Researchers find the amino group in O-Aminobenzonitrile to be a welcoming entry point for acylation and diazotization. Condensation reactions open doors to heterocycles like benzimidazoles and quinazolines, compounds central to today’s medicinal chemistry projects. The nitrile group won’t sit idle; under acidic or basic hydrolysis, it converts to carboxylic acids or amides, feeding materials into agricultural or pharmaceutical synthesis. Its structure invites reduction, producing ortho-toluidines for dyes, while oxidative coupling can lead to azo linkages—well known in pigment production. Both groups play supporting roles in multi-step syntheses, giving scientists flexibility in designing new pathways. Industrial chemists patch these reactions into stepwise procedures to maximize throughput and minimize waste.

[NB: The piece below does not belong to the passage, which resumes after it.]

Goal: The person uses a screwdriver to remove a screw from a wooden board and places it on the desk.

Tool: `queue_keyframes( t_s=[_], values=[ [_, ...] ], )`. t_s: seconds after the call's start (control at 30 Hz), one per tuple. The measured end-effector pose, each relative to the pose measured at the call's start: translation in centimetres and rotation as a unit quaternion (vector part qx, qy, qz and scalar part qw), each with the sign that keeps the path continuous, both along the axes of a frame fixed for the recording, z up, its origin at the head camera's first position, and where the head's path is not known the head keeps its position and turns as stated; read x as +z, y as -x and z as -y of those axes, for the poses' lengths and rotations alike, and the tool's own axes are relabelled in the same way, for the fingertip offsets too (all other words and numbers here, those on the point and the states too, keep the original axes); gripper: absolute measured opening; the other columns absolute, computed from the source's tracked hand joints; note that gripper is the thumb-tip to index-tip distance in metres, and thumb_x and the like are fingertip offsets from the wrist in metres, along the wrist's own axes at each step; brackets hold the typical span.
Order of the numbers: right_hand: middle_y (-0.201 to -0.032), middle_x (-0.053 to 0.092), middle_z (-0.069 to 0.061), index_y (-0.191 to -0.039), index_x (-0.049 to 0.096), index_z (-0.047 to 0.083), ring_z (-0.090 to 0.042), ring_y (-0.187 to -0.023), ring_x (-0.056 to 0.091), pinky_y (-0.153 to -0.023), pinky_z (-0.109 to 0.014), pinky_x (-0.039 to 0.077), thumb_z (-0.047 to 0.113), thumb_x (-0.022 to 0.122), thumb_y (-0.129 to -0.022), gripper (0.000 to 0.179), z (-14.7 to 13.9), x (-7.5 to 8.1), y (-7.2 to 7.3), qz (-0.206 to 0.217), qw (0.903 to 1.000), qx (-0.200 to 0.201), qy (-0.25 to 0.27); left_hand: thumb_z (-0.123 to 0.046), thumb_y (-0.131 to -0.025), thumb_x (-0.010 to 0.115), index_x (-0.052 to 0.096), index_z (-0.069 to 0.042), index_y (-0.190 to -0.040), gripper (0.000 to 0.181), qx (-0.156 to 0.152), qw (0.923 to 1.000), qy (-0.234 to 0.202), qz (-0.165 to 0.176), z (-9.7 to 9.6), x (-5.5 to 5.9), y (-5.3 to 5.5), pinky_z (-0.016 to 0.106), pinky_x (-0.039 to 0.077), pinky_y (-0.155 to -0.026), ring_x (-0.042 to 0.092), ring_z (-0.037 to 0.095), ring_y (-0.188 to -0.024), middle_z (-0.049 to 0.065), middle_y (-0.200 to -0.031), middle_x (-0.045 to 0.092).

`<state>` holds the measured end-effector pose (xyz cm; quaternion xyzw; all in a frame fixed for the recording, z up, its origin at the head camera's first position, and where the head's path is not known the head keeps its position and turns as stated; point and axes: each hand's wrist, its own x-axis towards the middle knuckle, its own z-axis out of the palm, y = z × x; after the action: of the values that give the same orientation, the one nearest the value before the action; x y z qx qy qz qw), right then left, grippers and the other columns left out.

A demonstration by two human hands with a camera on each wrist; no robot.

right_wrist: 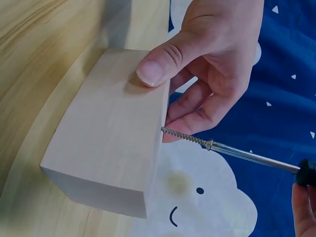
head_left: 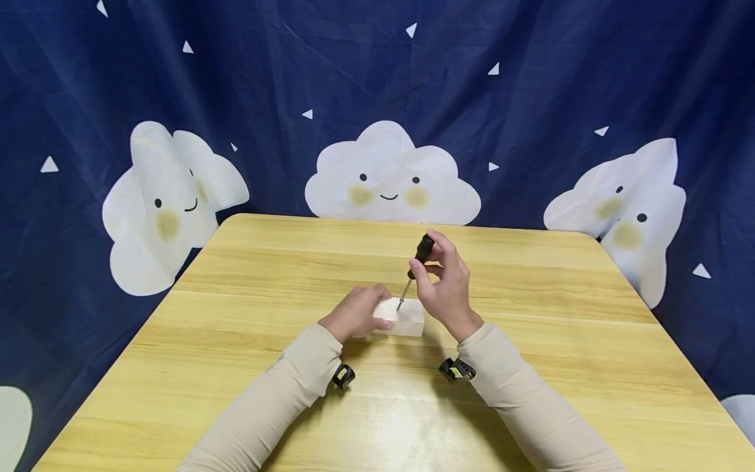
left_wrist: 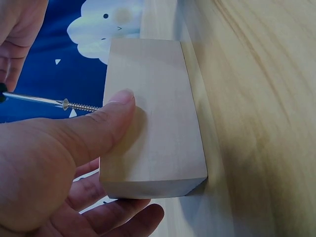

Ask around in any chemistry lab or specialty catalog and the names 2-Cyananiline, Benzonitrile, 2-amino-, and O-Cyanoaniline crop up next to O-Aminobenzonitrile. Trade labels sometimes just stick with the CAS number for streamlined ordering. Regional naming conventions in Asia and Europe add local language variations; suppliers standardize on IUPAC recommendations to keep confusion at bay. Smaller regional distributors list synonyms to help researchers match local nomenclature with international norms—a lesson in the patchwork of science communication.
Handling O-Aminobenzonitrile calls for gloves, lab coats, and eye protection. Accidental skin contact can trigger irritation, and inhalation of dust or powder often causes coughing or respiratory discomfort. Chemical hygiene rules remind users to work with good ventilation and store the compound in a cool, dry area away from strong bases and acids. Fire risks sit low, but the compound does burn if exposed to open flames. Waste disposal gets close attention: residues and empty containers must be handled as hazardous according to local regulations. Emergency procedures, spill protocols, and first aid advice round out the safety documentation. Training aims to keep lab workers alert and avoid accidents in both academic and manufacturing environments.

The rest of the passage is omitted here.